6 hours ago | By Carlene Thomas Bailey
Mar 12, 2017
By Sarah Owen
The appeal of SXSW is no doubt in its varied and inventive programming. At one session you’ll hear about the latest advancements in personal robotics and in another you’ll learn how to fold socks. Such was the case during one of my sessions today: Organise the World: Design Your Life to Spark Joy. Presented by Japanese decluttering guru, Marie Kondo offered simple rules around her New York Times bestseller, The Life-Changing Magic of Tidying Up.
Based on the premise that “value cannot be seen from the outside,” Kondo referenced her grandmother as an inspiration for her obsession with organising. “I’ve had an interest in tidying up since I was five-years-old,” she said. “At 15-years-old, I started tidying seriously.

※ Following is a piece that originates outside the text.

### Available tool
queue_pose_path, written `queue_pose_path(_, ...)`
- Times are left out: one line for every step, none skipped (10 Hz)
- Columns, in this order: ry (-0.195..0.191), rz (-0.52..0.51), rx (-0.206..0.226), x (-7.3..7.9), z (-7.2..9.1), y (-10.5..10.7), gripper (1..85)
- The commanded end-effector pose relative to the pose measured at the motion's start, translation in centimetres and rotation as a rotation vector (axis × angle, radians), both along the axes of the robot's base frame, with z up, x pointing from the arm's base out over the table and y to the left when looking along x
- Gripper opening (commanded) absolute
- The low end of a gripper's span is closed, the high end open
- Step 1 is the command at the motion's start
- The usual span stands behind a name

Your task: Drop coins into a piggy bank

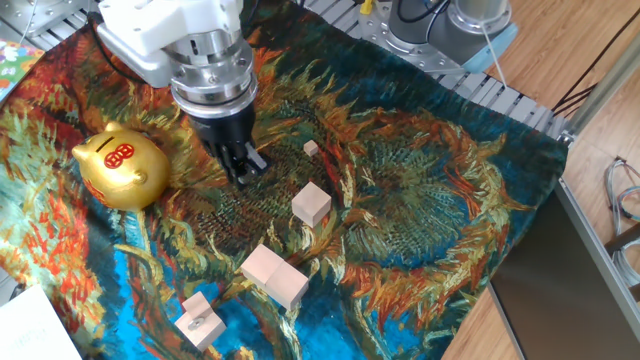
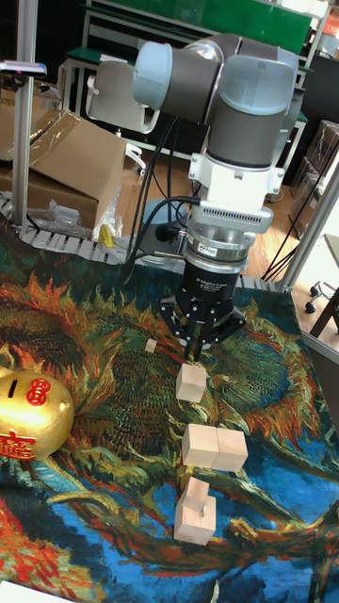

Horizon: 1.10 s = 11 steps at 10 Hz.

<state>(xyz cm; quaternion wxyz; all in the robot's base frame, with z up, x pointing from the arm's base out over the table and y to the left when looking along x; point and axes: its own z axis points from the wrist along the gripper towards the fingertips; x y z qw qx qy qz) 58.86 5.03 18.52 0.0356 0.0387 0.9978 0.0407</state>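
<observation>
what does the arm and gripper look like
The arm has fat grey joints with a pale blue cap, then a white wrist block and a ribbed silver ring. The gripper is black with two narrow dark fingers. Black cables loop beside the wrist.

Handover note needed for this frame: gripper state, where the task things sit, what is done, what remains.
Gripper: fingers close together above the cloth; whether they pinch a coin cannot be told.
Piggy bank: upright on the cloth, beside the gripper and apart from it.
Coin: none clearly visible.
Wooden blocks: lie scattered nearby.
Done: no deposit visible.
Left: get a coin to the bank's slot.
</observation>
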Motion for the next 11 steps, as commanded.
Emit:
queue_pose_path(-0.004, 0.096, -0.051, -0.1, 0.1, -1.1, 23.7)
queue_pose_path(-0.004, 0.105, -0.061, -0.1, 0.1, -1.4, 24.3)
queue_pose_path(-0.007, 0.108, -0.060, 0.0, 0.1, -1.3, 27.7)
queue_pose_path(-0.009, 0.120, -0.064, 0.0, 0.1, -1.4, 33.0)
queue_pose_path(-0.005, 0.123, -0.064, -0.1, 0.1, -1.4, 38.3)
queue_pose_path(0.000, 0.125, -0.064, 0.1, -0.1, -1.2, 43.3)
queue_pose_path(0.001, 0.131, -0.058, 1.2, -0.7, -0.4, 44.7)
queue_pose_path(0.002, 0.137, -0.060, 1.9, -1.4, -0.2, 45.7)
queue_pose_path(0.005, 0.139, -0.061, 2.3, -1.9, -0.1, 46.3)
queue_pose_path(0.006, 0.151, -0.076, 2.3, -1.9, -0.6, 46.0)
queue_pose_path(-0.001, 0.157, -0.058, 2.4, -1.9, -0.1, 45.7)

One day I tidied up my own room, the next day my brother’s room, the next day my sister’s room, the next day the kitchen, bathroom, living room, friend’s room, and school classroom; I tidied up everyday.”
The self-proclaimed “crazy tidy fanatic” gave a step-by-step folding demonstration to a room filled with some of the world’s most educated, cutting-edge experts in the tech and ad space, underscoring the scary fact that while we may be more thoughtful about consumption, mindfulness, and tidiness, us “experts” still need someone to show us how to clean (#sorrymum?).
If you’re one of the 60 million people that didn’t purchase her infamous book, here’s a cheat sheet for getting that apartment in order:
Rule 1: Imagine your ideal life. Before you tidy, face yourself and ask why do you want to tidy? What is your ideal life? Be specific. Imagining your ideal lifestyle is so important. Never skip this process.
Rule 2: Tidy in one go. If you want to be organised, shock your mindset and change it completely. In order to do this you need a dramatic change in a short time. Your first step is to set a tidying deadline. Tidying is a special event.
Rule 3: Tidy by category, not by location. I suggest when you sort your clothes gather all of your clothes and put them in a pile. With your books, do the same thing. Why is this important? By making a pile you can see everything you have. Imagine all of your clothes stacked in a pile. You will probably be shocked by how much you own. By seeing how much you own, you will be able to choose what to keep with a calm mind.
Rule 4: Ask, “Does it spark joy?” If it sparks joy, keep it, If does not, get rid of it. Focus on what you want to keep, not what you want to discard. If you focus on what to discard, you will be unhappy. The important thing about tidying is not choosing things to discard but choosing things to keep. Choose only items that make me happy; things that spark joy for me.